Here are the five root causes we see most often, what the literature says about each one, and how to fix them.
1. Survey Resolution Destroys Friction Accuracy
Rod-on-tubing friction is the dominant source of simulation error in deviated wells, and the friction calculation depends entirely on the wellbore survey. Eickmeier showed in 1966 (PETSOC-66-02-03) that Coulomb friction in deviated wells scales with the normal force at each contact point - which means every change in inclination and azimuth generates a side force that the rods must drag against. Miss the geometry, miss the friction.
The problem is station spacing. A survey with 100-ft stations through a build section interpolates a smooth curve between measurement points. The actual wellbore at 30-ft resolution may have 2-3 deg/100ft doglegs that the coarse survey completely hides. In a 6,800-ft Delaware Basin well we analyzed through PetroBench, switching from a 100-ft MWD survey to a 30-ft gyro survey changed the predicted friction load by 1,850 lbs - which moved the peak polished rod load from 21,200 to 23,050 lbs and brought it within 2% of the field card.
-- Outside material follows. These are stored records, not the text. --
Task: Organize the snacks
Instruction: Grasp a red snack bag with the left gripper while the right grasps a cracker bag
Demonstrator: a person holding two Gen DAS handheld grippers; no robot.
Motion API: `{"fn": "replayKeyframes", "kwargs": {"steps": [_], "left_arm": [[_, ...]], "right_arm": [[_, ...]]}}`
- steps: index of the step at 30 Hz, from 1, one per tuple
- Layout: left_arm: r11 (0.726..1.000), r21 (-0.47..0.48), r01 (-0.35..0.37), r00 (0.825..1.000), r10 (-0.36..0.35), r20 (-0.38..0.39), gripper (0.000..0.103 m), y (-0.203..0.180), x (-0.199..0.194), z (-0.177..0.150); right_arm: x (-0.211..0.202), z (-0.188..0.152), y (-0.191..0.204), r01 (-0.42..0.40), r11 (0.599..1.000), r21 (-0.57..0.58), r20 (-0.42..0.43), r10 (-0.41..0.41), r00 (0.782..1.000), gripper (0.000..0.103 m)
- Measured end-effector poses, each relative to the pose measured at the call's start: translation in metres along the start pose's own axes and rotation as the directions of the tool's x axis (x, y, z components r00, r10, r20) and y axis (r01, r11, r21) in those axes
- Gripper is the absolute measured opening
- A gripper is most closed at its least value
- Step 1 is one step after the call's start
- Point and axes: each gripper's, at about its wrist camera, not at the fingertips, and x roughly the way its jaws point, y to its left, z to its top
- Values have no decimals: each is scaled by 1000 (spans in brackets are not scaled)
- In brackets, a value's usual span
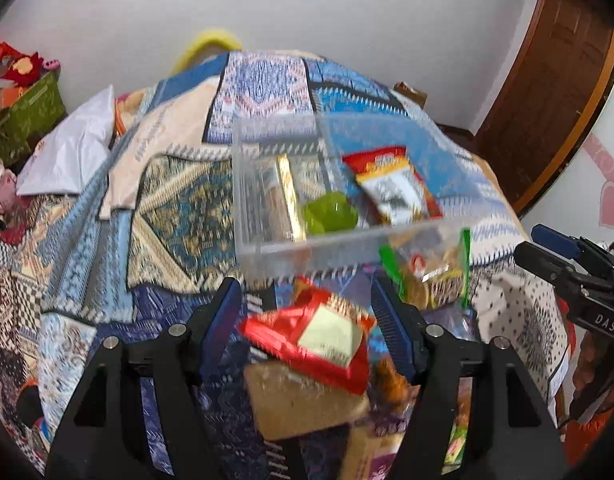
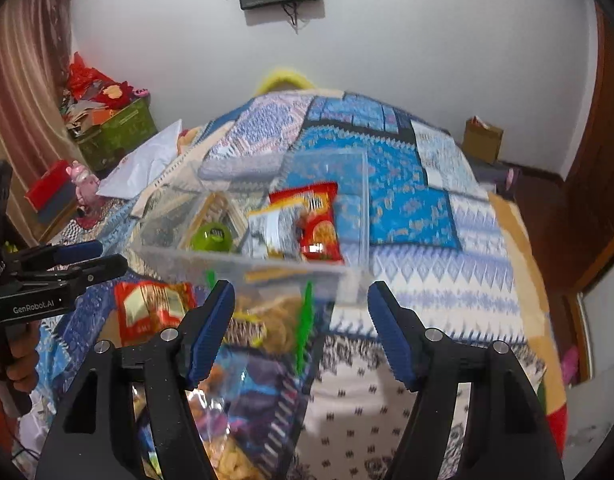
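Note:
A clear plastic box (image 1: 347, 242) (image 2: 243, 264) stands on the patchwork quilt. It holds a red and white packet (image 1: 391, 184) (image 2: 319, 224), a green jelly cup (image 1: 329, 214) (image 2: 211, 238) and a gold-wrapped bar (image 1: 289, 196). In front of the box lie a red foil packet (image 1: 319, 340) (image 2: 151, 312) and a clear bag with green edges (image 1: 431, 276) (image 2: 275, 320). My left gripper (image 1: 305, 296) (image 2: 107, 258) is open above the red foil packet, pads apart from it. My right gripper (image 2: 301, 296) (image 1: 535, 244) is open over the clear bag, gripping nothing.
More snack packs are piled under both grippers at the quilt's near edge. A white bag (image 1: 71, 156) and a green storage box (image 1: 31, 116) (image 2: 115, 136) are at the left. A cardboard box (image 2: 483, 138) and a wooden door (image 1: 547, 100) are at the right.

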Motion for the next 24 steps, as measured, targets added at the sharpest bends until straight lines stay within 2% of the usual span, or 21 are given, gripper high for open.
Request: {"fn": "replayKeyframes", "kwargs": {"steps": [6, 13, 17, 21, 24], "left_arm": [[1000, -5, 6, 998, -6, -63, 71, -1, 22, -19], [998, 57, -10, 999, 12, -38, 88, -14, 33, -19], [996, 78, -53, 997, 57, -48, 90, -13, 47, -17], [999, 46, -20, 999, 22, -49, 93, -2, 52, -17], [999, 40, -26, 998, 28, -51, 94, 2, 57, -16]], "right_arm": [[23, -14, 0, -15, 1000, 4, -77, 15, 997, 66], [46, -18, 7, -49, 999, -6, -131, 47, 990, 66], [60, -16, 11, -70, 998, -2, -157, 68, 985, 73], [68, -15, 16, -102, 995, 2, -173, 101, 980, 76], [74, -13, 20, -118, 993, -1, -182, 116, 976, 76]]}}
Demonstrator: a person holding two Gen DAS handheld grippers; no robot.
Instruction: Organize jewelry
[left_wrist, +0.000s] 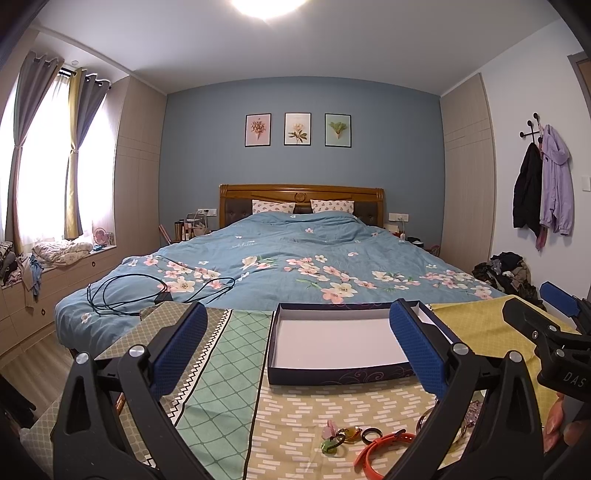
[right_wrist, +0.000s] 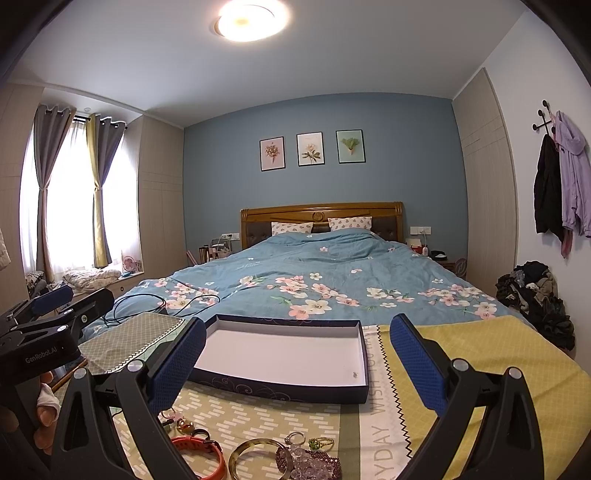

The fix is mechanical: use the highest-resolution survey available. Gyro over MWD. 30-ft stations over 100-ft. If your directional report has fine-resolution data and you have been entering only every third station to save time, stop doing that. The minutes you save on data entry cost you hours of troubleshooting when the card does not match.
For wells with lateral sections, this gets worse. A Midland Basin horizontal with a 6-deg/100ft build rate and a 90-deg lateral has enormous contact forces in the curve. Coarse survey data through that build section can underpredict friction by 20-30%, which cascades into undersized unit selection and premature rod failures.
2. Stale Fluid Properties
Fluid properties drift. A Spraberry well that came online at 15% water cut and 650 scf/bbl GOR may be producing at 55% water cut with 380 scf/bbl GOR eighteen months later. That shift changes the fluid gradient, the gas interference pattern, the pump volumetric efficiency, and the fluid level in the annulus. Every one of those feeds into the wave equation differently.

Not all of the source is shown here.